Il loro raggio d'azione va ben oltre i confini liguri: "Quando c'è stato il terremoto in Abruzzo, abbiamo gestito un campo per tre mesi" ricorda Monica, e sono stati in prima linea in Emilia Romagna e Toscana. Ma l'attivazione non è mai all'avventura, è sempre strutturata: "Non è che si parte tutti insieme - precisano -. Magari si parte prima dove c'è un'esigenza specifica, come i cuochi per la cucina da campo o chi sa operare con la pala meccanica, per non creare disorganizzazione”. Questo contrasta con l'immagine di operatori disorganizzati: “Abbiamo una formazione indispensabile, anche per non mettere in pericolo noi stessi, perché se poi qualcuno deve venire a salvare noi, diventa ancora più impegnativo da gestire”.
L'impegno del Gruppo si concentra sul futuro e sull'inclusione, essendo pioniere a livello nazionale nell'accoglienza di volontari con disabilità, contando già tre non udenti e un non vedente. La prevenzione si semina poi fin da piccoli, grazie al campo scuola estivo per ragazzi dai 10 ai 16 anni, un'iniziativa che simula la vita in un campo sfollati, con tende e servizi chimici, per una settimana intera, senza cellulari. "Funziona perché i bambini, tornando a casa, coinvolgono talmente tanto i genitori che alla fine si iscrivono in Protezione Civile” raccontano con entusiasmo.

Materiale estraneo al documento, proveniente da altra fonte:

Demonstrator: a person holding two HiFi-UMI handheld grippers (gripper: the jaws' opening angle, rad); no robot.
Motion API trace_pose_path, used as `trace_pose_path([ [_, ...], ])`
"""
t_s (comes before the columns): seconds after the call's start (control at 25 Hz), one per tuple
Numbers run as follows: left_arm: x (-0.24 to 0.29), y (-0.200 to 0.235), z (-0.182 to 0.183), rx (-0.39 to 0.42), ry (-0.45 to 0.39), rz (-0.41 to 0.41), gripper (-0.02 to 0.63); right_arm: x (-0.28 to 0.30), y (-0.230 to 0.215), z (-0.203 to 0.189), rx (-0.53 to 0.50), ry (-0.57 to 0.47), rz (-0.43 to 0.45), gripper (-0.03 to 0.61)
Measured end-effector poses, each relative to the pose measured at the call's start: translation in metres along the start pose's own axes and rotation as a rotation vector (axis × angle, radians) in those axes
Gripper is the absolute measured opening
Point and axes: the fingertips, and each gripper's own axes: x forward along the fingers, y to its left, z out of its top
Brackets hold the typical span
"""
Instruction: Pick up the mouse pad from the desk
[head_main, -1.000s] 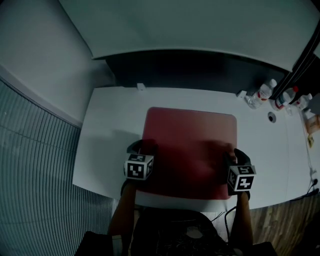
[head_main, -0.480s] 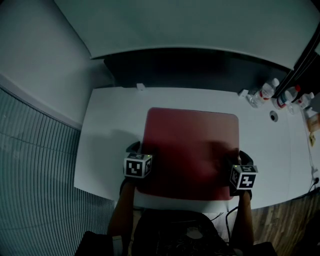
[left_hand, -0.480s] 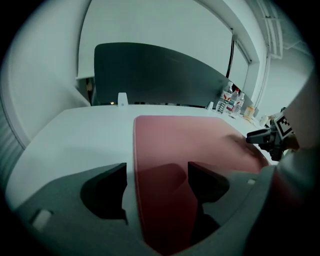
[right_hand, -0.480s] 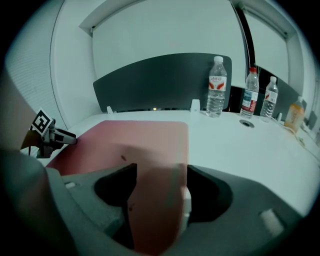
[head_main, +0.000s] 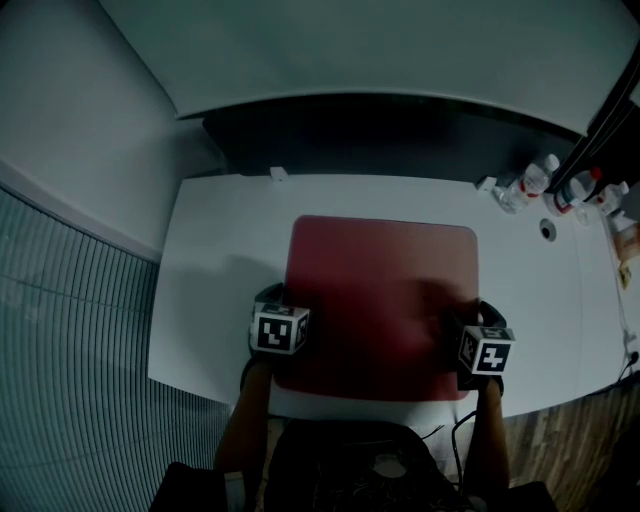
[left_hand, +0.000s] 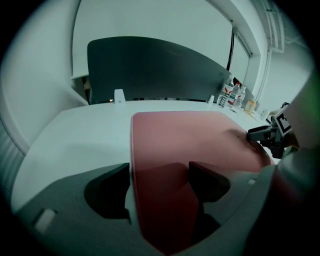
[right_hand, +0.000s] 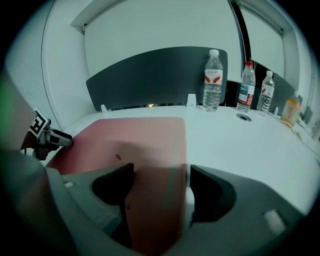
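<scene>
Both finger pairs just spread wide: my left gripper (left_hand: 160, 186) and right gripper (right_hand: 159, 192) straddle side edges of dark-red rectangular mouse pad (head_main: 382, 290), nothing pinched; pad flat on white bench (head_main: 215, 250), lift pending.

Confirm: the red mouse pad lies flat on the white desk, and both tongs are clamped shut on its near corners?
Wrong on the clamping. The left tongs and right tongs are open, having just been opening, each straddling a side edge of the red mouse pad by its near corners; both gripper views show this. The pad lies flat on the white desk.
</scene>
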Motion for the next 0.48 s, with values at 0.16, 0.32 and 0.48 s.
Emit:
trace_pose_path([
  [0.16, -0.0012, -0.0004, -0.0015, -0.002, 0.016, 0.015, 0.370, 0.0000, 0.0023, -0.0016, 0.007, 0.012, -0.004, 0.345],
  [0.32, -0.0022, -0.0001, 0.0012, 0.007, -0.022, 0.030, 0.360, 0.0003, 0.0044, -0.0001, -0.007, 0.003, -0.004, 0.334],
  [0.48, -0.0041, 0.0007, 0.0017, 0.000, -0.060, 0.032, 0.357, -0.0003, 0.0051, -0.0002, -0.007, 0.000, -0.001, 0.333],
])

Dietro tutto questo c'è la forza di una passione che nasce come una forma di "egoismo" positivo: “Fai attività per aiutare gli altri, ma in fondo anche per far star bene te stesso." Ma cosa spinge a dedicare tempo ed energie tra lavoro e famiglia, rischiando di rovinarsi le ferie? "Il momento che ti fa venire la voglia è stata nel '92, quando c'è stata l'alluvione a Voltri. Non avevamo i mezzi che abbiamo adesso, dovevamo spostarci col pullman e la pala: lo fai perché hai passione”. C'è chi ha scoperto la vocazione durante il Covid, gestendo il centralino per la spesa a casa degli anziani: "Mi sono sentito effettivamente utile, in un momento in cui tutto era surreale”.
Nonostante la fatica e i sacrifici, c'è una frase che unisce tutti, la vera benzina di questo motore sempre pronto che, purtroppo, attira picchi di iscrizioni solo dopo i grandi eventi: “Non sai perché lo fai, ma se non lo fai… ti manca”.